Bucky frowns at first, blinking in confusion until his eyes flash with recognition and he sucks back a breath.
“I-- I can go. Or you can. You don’t have to--”
“-- No, Bucky, I’m not quitting this.” You say firmly, turning to face him properly. He seems to be pressing himself against the wall, attempting to make himself look small and unthreatening, which was hard to do when he was a six foot four super soldier built like a tank.
“It wasn’t real.” He says quietly, avoiding your eyes, and you smile tightly.
“I know. But you’re a good actor.”
His eyes flicker up to yours, pained, and you cough.
“Buck, it’s… it’s not your fault.” You tell him, but his chin only drops further.
“I nearly killed you.” He hisses, more anger in his voice than you’re expecting.
“But you didn’t. And my freak out was just--” You cut yourself off, humming.

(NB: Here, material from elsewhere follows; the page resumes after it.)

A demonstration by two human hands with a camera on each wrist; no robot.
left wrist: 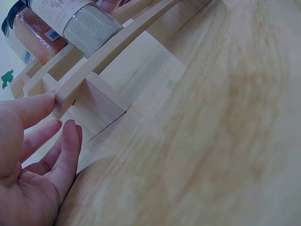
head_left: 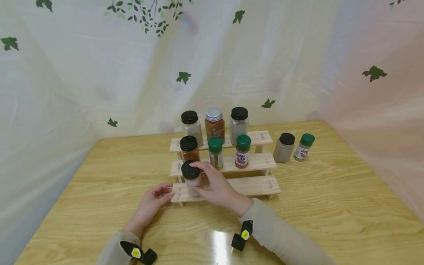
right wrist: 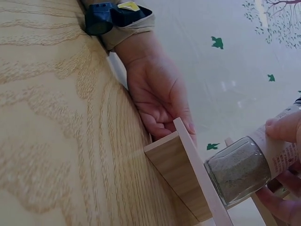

“My freak out was because I haven’t seen you fight since then, but I’m not scared of you James.” You step forward then, close enough to draw his eye.
“You pulled a gun on me.” He says, the hints of a joke playing in his words.
“I’ve pulled guns on lots of people, doesn’t make me scared of them.” he lets you move closer still, and hesitantly you reach out, laying a hand on his arm.
“I don’t like to see you like that, Buck… it’s awful.” You admit, glad when his posture seems to relax some.
“It’s not you.” You go on, trying not to give too much away, but you’re sure you’re already seen through.
“If I can help it, it won’t happen again.” He tells you, and you finally lift your gaze to make eye contact.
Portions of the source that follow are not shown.